How do you do nothing? Doing nothing gives you a hell of a lot of time to think, to be alone with your thoughts, and if I’ve realized anything over the past 1.5 weeks (update: nearly 4 weeks now as I'm editing this) of being furloughed, it’s that there is a reason I have purposefully tried to make myself the busiest girl on the planet for the entirety of my adolescent/young adult life. Being alone with your thoughts is scary, and especially while living through a global pandemic, for me personally it has resulted in types of anxiety I have never before experienced.
The anxiety of waking up with a blank slate as your day is terrifying to me. I try to fill it with as many activities as I can—a run, a live workout class, a mundane household task. Today I will wipe down the kitchen cabinets. Tomorrow I will organize my email inbox. The next day I’ll sort through old T-shirts. Laundry. Vacuuming, again. Raking the tiny patch of grass next to my front patio. Brushing up on my Spanish (no humble brag here—this has been on my to-do list since the end of March). Adding old photos to Facebook. Re-organizing my jewelry organizer (?). Writing this blog.

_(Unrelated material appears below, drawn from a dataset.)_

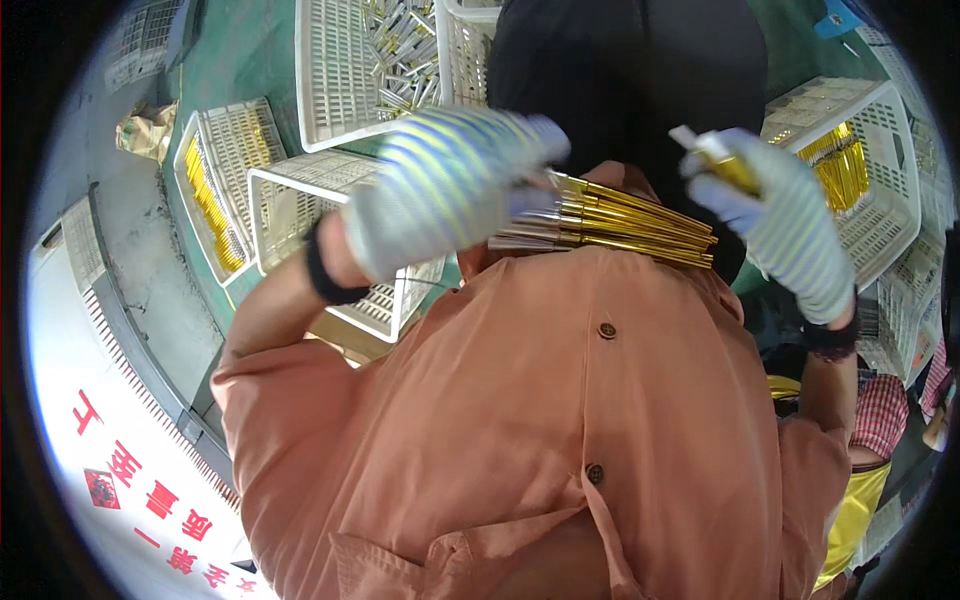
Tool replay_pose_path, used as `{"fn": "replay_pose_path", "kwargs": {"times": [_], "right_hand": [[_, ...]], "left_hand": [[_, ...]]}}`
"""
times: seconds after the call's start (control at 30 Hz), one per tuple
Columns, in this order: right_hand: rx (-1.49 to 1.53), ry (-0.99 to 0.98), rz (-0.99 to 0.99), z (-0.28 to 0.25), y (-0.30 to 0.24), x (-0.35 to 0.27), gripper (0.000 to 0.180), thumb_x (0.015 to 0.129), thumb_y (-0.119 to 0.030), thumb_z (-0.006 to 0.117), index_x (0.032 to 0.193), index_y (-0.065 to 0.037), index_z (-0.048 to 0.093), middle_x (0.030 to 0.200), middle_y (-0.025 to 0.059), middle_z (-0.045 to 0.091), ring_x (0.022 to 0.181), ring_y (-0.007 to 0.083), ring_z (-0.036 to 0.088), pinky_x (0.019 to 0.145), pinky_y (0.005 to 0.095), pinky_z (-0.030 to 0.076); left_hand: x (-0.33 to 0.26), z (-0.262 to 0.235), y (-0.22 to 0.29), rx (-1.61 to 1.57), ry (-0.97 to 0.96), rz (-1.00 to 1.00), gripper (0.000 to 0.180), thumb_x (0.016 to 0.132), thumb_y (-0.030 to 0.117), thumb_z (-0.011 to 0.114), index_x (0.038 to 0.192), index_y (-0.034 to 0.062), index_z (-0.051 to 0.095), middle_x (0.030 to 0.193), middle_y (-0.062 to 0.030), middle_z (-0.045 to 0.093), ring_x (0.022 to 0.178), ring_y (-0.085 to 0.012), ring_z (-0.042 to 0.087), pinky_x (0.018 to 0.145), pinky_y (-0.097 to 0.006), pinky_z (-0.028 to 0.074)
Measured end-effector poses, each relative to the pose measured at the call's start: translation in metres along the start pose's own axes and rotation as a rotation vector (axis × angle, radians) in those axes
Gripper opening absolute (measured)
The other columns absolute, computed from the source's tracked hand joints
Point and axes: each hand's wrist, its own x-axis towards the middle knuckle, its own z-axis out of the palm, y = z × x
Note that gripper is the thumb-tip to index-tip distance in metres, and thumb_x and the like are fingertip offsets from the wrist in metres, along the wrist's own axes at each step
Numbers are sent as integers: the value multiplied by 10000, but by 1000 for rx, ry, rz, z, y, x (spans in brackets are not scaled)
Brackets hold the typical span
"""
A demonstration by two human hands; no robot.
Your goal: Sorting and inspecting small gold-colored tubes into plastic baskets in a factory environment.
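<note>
**Gathering gold tubes into a fanned bundle, one more in the other hand**

From the head camera, looking down my orange shirt: my left hand, in a striped knit glove, is closed around the butt ends of a bundle of gold tubes, which fan out to my right, lying level just above my chest; my right hand, gloved the same, pinches a single gold tube by its upper part, its pale tip pointing up and left, held a little above and to the right of the bundle's free ends, not touching them; I judge I am mid-collection, adding pieces one at a time to the handful; the next move, as I read it, calls for bringing the single tube down level with the others and sliding it in under my left thumb without loosening the fan.

My left forearm comes up from the lower left, elbow bent sharply, wrist banded in black; my right forearm rises steeply at the right edge, wrist cocked inward; white plastic crates stand on the green table beyond, one holding gold tubes, another silver ones.
</note>
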Motion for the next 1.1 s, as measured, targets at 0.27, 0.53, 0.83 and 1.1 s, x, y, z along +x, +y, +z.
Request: {"fn": "replay_pose_path", "kwargs": {"times": [0.27, 0.53, 0.83, 1.1], "right_hand": [[-306, 1, -228, 30, 5, 16, 278, 955, -176, 695, 1194, -34, 712, 1072, 178, 742, 989, 386, 708, 875, 425, 569], [-287, 104, -322, 38, 13, 29, 283, 966, -195, 700, 1206, -44, 711, 1080, 178, 750, 942, 396, 712, 812, 420, 576], [-163, 47, -257, 18, -18, 35, 246, 959, -208, 722, 1131, -33, 715, 826, 184, 672, 741, 359, 663, 688, 394, 521], [-368, -75, -440, 14, -17, 21, 306, 859, -197, 754, 1143, -84, 729, 951, 173, 738, 862, 379, 719, 757, 457, 582]], "left_hand": [[31, 31, -3, 274, -133, 195, 259, 843, 288, 785, 1013, 92, 774, 960, -122, 691, 954, -305, 664, 787, -442, 540], [15, 39, -12, 218, -69, 125, 218, 848, 236, 765, 1003, 85, 738, 895, -103, 633, 877, -317, 642, 756, -453, 515], [16, -6, -20, 160, 309, 281, 295, 855, 297, 796, 1090, 136, 718, 844, -48, 634, 778, -284, 672, 656, -393, 530], [8, -18, 3, 151, 173, 354, 351, 776, 254, 860, 1050, 91, 712, 841, -78, 695, 721, -294, 692, 640, -414, 528]]}}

To be clear, this is not me flexing about my unprecedented productivity during quarantine/furlough. In fact, quite the opposite. Accomplishing these little tasks when I wake up feeling dread—dread of the unknown, dread of boredom, dread of clocking another 24 hours doing nothing worthwhile—seems impossible.

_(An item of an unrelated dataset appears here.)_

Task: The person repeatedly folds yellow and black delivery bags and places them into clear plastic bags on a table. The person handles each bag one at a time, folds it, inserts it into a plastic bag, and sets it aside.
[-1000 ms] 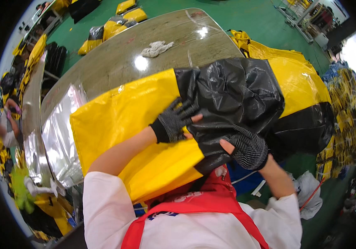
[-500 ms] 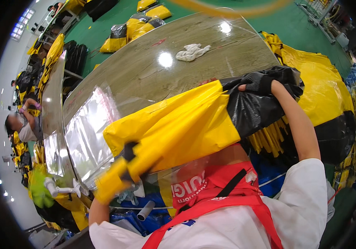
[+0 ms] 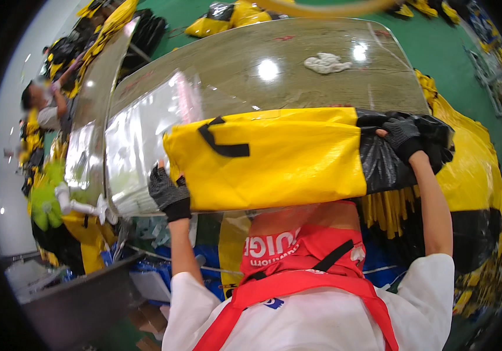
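A folded yellow and black coated-fabric piece (image 3: 274, 161) lies across the near part of the table, a black angular mark on its yellow left portion. My right hand (image 3: 401, 136), in a dark fingerless-tipped glove, grips the bunched black end at the right. At the lower left edge my left hand (image 3: 169, 190), gloved the same way, is closed around the fabric's border; some of its fingers are tucked at the edge. Clear plastic bags (image 3: 139, 146) lie flat just beyond the left hand.
A crumpled white cloth (image 3: 326, 63) rests on the wood-patterned table (image 3: 221, 64). More yellow and black fabric (image 3: 473, 158) hangs at the right edge. A small green fan (image 3: 46, 196) stands at the left. Another person (image 3: 46, 105) works at a neighbouring table.
The yellow flap that was blurred and raised by my left hand now lies flat, showing the black mark. My left hand has come into sight at the left edge. The view has shifted.
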The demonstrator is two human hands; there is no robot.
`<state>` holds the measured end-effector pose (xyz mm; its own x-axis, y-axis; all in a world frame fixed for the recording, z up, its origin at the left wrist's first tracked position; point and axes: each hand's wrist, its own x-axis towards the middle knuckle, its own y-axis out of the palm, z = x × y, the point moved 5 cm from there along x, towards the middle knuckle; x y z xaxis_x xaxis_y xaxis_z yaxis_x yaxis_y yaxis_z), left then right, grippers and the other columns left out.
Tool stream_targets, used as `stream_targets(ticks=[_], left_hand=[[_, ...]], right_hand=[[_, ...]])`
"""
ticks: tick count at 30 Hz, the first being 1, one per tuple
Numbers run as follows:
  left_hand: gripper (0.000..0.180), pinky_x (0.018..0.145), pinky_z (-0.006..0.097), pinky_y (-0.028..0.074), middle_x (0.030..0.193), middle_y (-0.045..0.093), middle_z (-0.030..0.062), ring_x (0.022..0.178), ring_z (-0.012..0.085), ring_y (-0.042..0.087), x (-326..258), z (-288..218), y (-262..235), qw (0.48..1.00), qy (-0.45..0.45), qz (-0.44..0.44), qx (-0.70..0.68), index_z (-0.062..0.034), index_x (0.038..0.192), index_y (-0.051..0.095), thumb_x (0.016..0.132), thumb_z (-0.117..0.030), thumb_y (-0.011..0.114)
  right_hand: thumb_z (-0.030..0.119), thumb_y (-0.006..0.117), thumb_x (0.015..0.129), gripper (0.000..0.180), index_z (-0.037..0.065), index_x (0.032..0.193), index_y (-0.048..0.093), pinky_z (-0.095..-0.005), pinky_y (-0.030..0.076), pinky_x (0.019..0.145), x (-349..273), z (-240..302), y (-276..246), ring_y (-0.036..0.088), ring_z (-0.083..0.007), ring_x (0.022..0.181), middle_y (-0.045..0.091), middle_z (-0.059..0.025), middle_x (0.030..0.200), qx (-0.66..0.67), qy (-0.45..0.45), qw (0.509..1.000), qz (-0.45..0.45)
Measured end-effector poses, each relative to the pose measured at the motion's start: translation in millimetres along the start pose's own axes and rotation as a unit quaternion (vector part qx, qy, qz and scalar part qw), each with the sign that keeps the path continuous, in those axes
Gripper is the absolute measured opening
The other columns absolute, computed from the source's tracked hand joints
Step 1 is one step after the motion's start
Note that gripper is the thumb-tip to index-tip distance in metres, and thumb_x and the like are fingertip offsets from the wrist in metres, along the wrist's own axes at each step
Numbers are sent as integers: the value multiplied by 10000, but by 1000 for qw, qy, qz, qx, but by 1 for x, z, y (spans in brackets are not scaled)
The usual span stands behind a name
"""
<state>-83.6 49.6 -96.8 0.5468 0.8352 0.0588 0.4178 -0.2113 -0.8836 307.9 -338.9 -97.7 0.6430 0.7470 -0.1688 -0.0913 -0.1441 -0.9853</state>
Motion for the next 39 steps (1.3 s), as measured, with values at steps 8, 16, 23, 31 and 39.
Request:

And so, my friends, the days like that make the “little joys” mantra from my previous post actually laughable. On days like that, I get physically angry when a truck driving by my house is too loud, when there is a single cloud in the sky, when my avocado isn’t ripe enough. I feel guilty when I don’t work out, and I stare at my phone entirely too much and watch an obscene number of One Tree Hill episodes. I drink too much wine at night, or whiskey, and probably too early. I am not capable of having a “good” day or finding “little joys” (*scoff*) when my brain is spinning with personal and worldly thoughts of disaster.

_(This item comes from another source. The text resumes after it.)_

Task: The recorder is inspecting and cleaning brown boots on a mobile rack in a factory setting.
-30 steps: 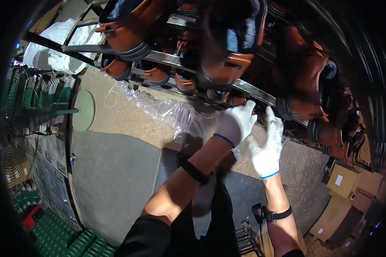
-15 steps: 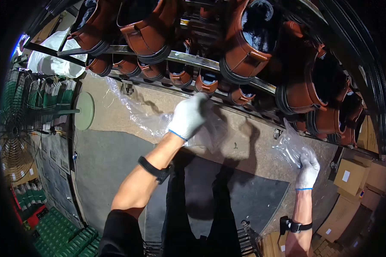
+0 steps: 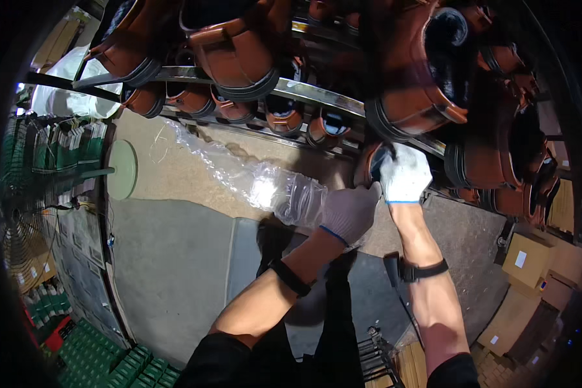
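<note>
My left hand point(image 3: 351, 210), in a whitish knit glove, is closed on a long crumpled length of clear plastic film point(image 3: 265, 184). The film trails away to the upper left. Close beside it, my right hand point(image 3: 405, 173), gloved in white with a blue cuff edge, is curled at a brown shoe point(image 3: 370, 163) by the lower rack level. Its fingertips are hidden behind the glove's back, but it looks closed on the shoe's edge. The left fingers almost touch the right glove.
A metal rack point(image 3: 317, 94) carries several brown shoes with dark linings, such as a large shoe point(image 3: 233, 58). Cardboard boxes point(image 3: 527, 262) stand at the right. Green boxes point(image 3: 90, 355), a fan point(image 3: 22, 197) and a round pale green disc point(image 3: 122, 169) are at the left.
My right hand has moved left and up to the lower shoes, and the clear plastic it held is no longer visible there. My left hand has come right and down, drawing the film along.
</note>
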Action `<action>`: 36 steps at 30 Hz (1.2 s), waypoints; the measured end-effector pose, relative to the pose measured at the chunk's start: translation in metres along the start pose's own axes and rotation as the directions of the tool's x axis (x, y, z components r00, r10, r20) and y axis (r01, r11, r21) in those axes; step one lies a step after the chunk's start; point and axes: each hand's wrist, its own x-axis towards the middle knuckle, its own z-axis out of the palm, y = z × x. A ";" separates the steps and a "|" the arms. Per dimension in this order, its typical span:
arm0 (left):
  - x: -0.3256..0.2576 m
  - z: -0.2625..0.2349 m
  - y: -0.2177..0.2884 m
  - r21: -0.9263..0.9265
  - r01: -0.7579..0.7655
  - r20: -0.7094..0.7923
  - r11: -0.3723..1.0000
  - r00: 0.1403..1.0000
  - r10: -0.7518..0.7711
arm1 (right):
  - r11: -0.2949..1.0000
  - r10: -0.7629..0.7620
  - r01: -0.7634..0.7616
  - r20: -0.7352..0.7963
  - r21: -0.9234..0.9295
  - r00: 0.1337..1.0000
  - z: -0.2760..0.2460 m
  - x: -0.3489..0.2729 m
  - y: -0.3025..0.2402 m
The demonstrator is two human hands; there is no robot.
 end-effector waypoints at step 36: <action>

So, the point of this blog post (if you’ve made it this far, thanks for listening to me ramble—I’m two glasses of wine deep and who even knows if my jumbled thoughts are tangible or relatable), is this: if you wake up one day, or most days, or every day, and the feelings of stress or anxiety or sadness or fear are so strong that you can’t fathom getting out of bed before 2pm and decide to consume entirely carbs for each meal and leave every friend on read—that is fucking okay.
It’s nice to look for the little joys in life. And I do believe that’s what will get us through, eventually. But you know what? You can look for the little joys tomorrow. And today, if you need to sit on your sunken-in couch or wrapped up in fuzzy blankets in your bed, and cry or listen to old-school Taylor Swift or order a pint of ice cream on Go Puff, fucking do it. You’re allowed. What we are going through is hard. If throwing up your middle finger to the little joys today is actually what’s gonna get you through, do it. That’s all.